Meski memiliki kekayaan sumberdaya perikanan yang sangat potensial, ternyata belum mendapatkan perhatian dalam bentuk dukungan kebijakan yang focus menggenjot potensi yang ada menjadi pendapatan daerah dan bangsa.  Pasalnya  di daerah ini  praktik penangkapan ikan dengan cara merusak (destructive fishing ) dan penangkapan ikan secara ilegal, tidak dilaporkan, dan pelanggaran regulasi (IUUF) masih terus terjadi di seluruh wilayah perairan Maluku Utara.

Praktik perikanan merusak ini  juga terus ada, karena  kurang mendapatkan perhatian keseluruhan dalam tata kelola perikanan secara nasional. Direktur Eksekutif Pusat Kajian Maritim untuk Kemanusiaan Abdul Halim belum  lama  ini  di Jakarta, menyampaikan bahwa Maluku Utara menjadi korban dari kebijakan perikanan nasional yang telah dibuat dan dijalankan Pemerintah Pusat. Menurut Abdul Halim, permasalahan utama yang sampai saat ini belum dipecahkan, adalah kurangnya Pemerintah menerapkan kegiatan pemantauan ( monitor ), pengendalian ( control ), dan pengawasan (surveillance ) atau MCS sebagai parameter utama.

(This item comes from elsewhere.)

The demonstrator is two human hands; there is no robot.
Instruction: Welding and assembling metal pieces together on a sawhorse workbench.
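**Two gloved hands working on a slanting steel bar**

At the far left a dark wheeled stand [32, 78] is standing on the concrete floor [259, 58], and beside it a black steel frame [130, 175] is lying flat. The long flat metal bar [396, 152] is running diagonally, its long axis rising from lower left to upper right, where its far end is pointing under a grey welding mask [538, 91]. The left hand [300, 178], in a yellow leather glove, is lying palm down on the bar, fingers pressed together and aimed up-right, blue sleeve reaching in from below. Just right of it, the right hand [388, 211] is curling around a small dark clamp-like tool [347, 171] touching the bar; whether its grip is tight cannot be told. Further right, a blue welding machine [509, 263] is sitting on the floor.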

Padahal, pelaksanaan MCS di laut, diyakini akan menjadi jalan untuk membawa potensi perikanan menjadi lebih bermanfaat sebanyak-banyaknya. Kegiatan MCS tentunya harus mendapatkan dukungan berupa kebijakan, anggaran, dan kelembagaan. Parameter itu belum dijalankan sampai saat ini. Meskipun demikian, Pemerintah Pusat telah menetapkan perairan Maluku dan Maluku Utara sebagai lumbung ikan nasional (LIN). Menurutnya  tanpa MCS yang berkesinambungan, akan muncul dampak negatif di laut.

“Pemerintah Pusat belum bersungguh-sungguh membangun wilayah perairan Provinsi Maluku dan Maluku Utara sebagai lumbung ikan nasional,” ucapnya.

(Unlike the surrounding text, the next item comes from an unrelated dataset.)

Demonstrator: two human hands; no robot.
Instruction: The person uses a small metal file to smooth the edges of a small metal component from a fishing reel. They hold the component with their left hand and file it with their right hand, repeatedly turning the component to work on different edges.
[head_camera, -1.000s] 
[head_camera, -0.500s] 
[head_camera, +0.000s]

Halim mengungkapkan, tanpa ada peningkatan kapasitas MSC dalam menjalankan tata kelola perikanan di wilayah perairan Maluku Utara,  bisa dipastikan akan muncul aktivitas negatif seperti illegal, unreported and unregulated fishing (IUUF) dan destruktif fishing. Akibat semakin banyaknya dua kegiatan itu, Provinsi Maluku Utara pasrah akan banyak kehilangan pendapatan asli daerah (PAD). Dampak lainnya tidak bisa diabaikan, IUUF dan penangkapan ikan destruktif akan mengabaikan kesejahteraan nelayan makin kecil.

“(Pejabat) Jakarta dan Sofifi (ibu kota Maluku Utara) harus duduk bersama untuk mereorientasikan kebijakan, anggaran, dan kelembagaan MCS dalam rangka memerangi praktik penangkapan ikan yang merusak dan IUU ,” tegasnya.

Dia mengatakan, perairan Maluku Utara menjadi tempat berkumpulnya ikan-ikan pelagis besar seperti tuna ( Thunnus spp ), cakalang ( Katsuwonus pelamis ), dan tongkol ( Eutinus sp ). Ketiga jenis ikan  itu dikenal luas sebagai komoditas dengan singkatan TCT.  Tiga ikan  itu menjadi komoditas andalan Indonesia untuk diekspor ke Vietnam, Thailand, Filipina, Singapura, Amerika Serikat, dan Korea Selatan. Tidak heran, jika nelayan  di Maluku Utara semuanya hampir pasti profesinya adalah penangkap TCT.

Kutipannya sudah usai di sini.